His mother and brothers, in fact, attempted to stage an intervention of sorts.  “When his family heard what was happening, they tried to take him away. ‘He's out of his mind,’ they said.” (Mark 3:21 NLB) 

It seems likely that Joseph had died by this time, since he isn’t mentioned.  Whether Jesus’ brothers were full brothers or half-brothers from a previous marriage of Joseph’s remains a mystery.  If Christ was Mary’s oldest son or her only son, he probably had been supporting his mother before he began his ministry, and perhaps she felt abandoned.  His siblings no doubt resented the fact that her care now fell on their shoulders.

There must have been some reason that Jesus--when dying--left Mary with one of his disciples rather than one of his brothers.  Perhaps that points to a lasting schism between him and the rest of the family over what they considered his unreasonable insistence on continuing his ragtag ministry, assisted only by a bunch of fishermen and other hangers-on who also had abandoned their rightful jobs.

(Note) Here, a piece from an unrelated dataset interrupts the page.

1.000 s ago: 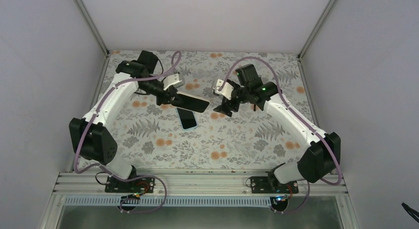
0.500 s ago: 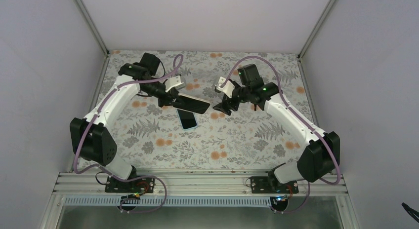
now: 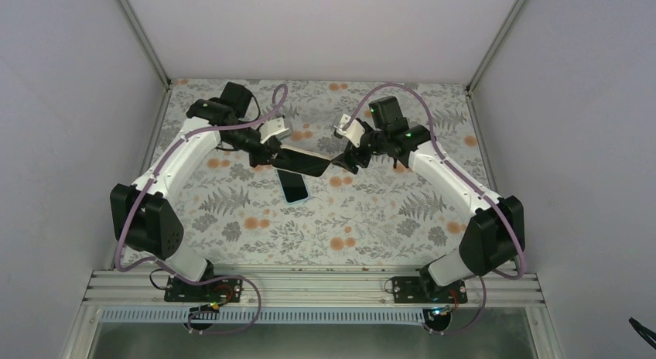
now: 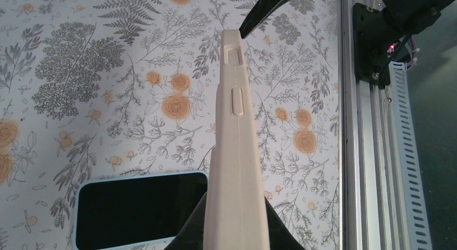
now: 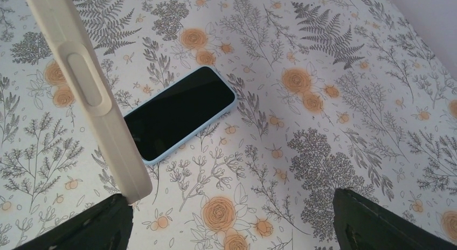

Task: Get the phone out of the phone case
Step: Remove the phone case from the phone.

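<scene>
Over the last second the right gripper point(image 3: 347, 160) has swung left across the gap, and it now sits at the right end of the phone case point(image 3: 304, 162), where before it hung clearly apart from it. The left arm has barely shifted, and the phone point(image 3: 294, 187) lies where it lay.

The left gripper point(image 3: 267, 152) is clamped on the left end of the cream case and holds it raised above the floral table point(image 3: 371, 220). In the left wrist view the case stands edge-on between the two dark fingers point(image 4: 188, 231), with its side buttons facing the camera.

The right gripper's jaws are spread wide and hold nothing. In the right wrist view the free corner of the case comes down just beside one finger point(image 5: 102, 226), while the other finger is far off to the side. I cannot tell whether that corner touches the finger.

The phone, with its black screen up and a pale blue rim, is out of the case. It rests flat on the table just near of the raised case, its far end passing beneath it in the top view.
</scene>
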### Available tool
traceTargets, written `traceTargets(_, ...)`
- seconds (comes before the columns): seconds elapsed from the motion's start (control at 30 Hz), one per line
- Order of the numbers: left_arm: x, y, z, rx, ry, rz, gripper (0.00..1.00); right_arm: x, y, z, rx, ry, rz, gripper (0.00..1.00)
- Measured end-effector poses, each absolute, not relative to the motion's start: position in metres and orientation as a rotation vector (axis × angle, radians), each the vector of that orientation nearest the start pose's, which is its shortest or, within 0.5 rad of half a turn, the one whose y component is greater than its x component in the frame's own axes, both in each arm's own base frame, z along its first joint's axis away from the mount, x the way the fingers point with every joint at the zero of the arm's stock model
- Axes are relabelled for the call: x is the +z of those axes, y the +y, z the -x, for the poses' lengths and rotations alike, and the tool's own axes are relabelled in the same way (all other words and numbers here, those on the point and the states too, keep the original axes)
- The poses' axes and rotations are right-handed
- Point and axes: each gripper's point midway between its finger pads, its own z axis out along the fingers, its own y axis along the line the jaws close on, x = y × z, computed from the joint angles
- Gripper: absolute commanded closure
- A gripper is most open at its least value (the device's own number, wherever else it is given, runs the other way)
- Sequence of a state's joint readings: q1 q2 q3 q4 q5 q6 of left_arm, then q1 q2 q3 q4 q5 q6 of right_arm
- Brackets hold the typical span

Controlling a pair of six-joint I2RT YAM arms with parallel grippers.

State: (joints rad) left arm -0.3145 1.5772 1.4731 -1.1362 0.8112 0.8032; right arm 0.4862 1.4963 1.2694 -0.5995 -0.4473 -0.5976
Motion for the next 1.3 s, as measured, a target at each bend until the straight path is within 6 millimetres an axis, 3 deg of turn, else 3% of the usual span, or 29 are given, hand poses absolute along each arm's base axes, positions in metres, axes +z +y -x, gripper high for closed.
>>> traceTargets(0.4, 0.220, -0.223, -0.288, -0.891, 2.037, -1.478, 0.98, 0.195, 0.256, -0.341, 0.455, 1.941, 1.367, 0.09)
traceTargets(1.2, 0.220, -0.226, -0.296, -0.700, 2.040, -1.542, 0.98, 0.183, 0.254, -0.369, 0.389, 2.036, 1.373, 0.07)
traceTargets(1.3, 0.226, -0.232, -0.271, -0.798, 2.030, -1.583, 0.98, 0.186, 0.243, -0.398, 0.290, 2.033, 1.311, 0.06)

It just wasn’t respectable.  In fact, if you think about it, Jesus acted more like the hippies who dropped out or the rat race in the 60s than he did like the upright church folks who couldn’t stand those hippies.

Actually, Jesus had it worse than we do, since we at least can’t see the additional trials waiting for us around the bend.  He knew that the adulation of the crowd wouldn’t last, that many of his followers had mercenary motives and would fall away when the going got tough, that things would turn very ugly before they got better. 

Granted, he also could see the reason behind it all, which we often can’t, but that wouldn’t have made the actual circumstance of almost everyone abandoning him much easier to bear.  That betrayal may have hurt more than the nails did. 

In the eyes of the world, he looked like a failure, executed in the most humiliating way possible and having no possessions left to his name except the robe for which the soldiers diced.  If his siblings were in the crowd, they well might have said, “We warned him that something like this would happen.” 

Since the New Testament describes two of its authors--James and Jude--as being brothers of Jesus, however, it seems likely that at least a couple of his siblings changed their minds about him.  That could be due to the fact that Christ, after his resurrection, appeared to James (I Corinthians 15:7)-- which must have been pretty convincing! 

The crucifixion should teach us all not to judge success or failure in the same way that the world does.  Part of the reason Chesterton said that the Christian ideal has been left untried must be that even we Christians tend to “think about ourselves in terms of our contribution to life,” as Henri Nouwen put it in Out of Solitude.  “We become our successes.”  Or, obviously, our lack of successes. 

In Reaching for the Invisible God, Philip Yancey notes that nuns “are working for God. . .God alone determines their worth and measures their success.”  The same should apply to us other Christians as well.

Nouwen reminds us that “we are not what we can conquer, but what is given to us. . .our worth is not the same as our usefulness.”  Like our earthly parents, God loves us, not because we are useful to him, but because we are his children.

I can understand what Nouwen means when he asserts that we only can live creatively “when we live. . .detached from the results of our work.”  I don’t write well when I am writing to be successful, because my work becomes self-conscious. 

The same applies to any of our Christian efforts, whether they are those usually considered creative or not.  We must learn to concentrate on what we are doing rather than on how it all is going to turn out.  We must stop obsessing about results which we may never see--at least not in this world--and leave all of that in God’s hands.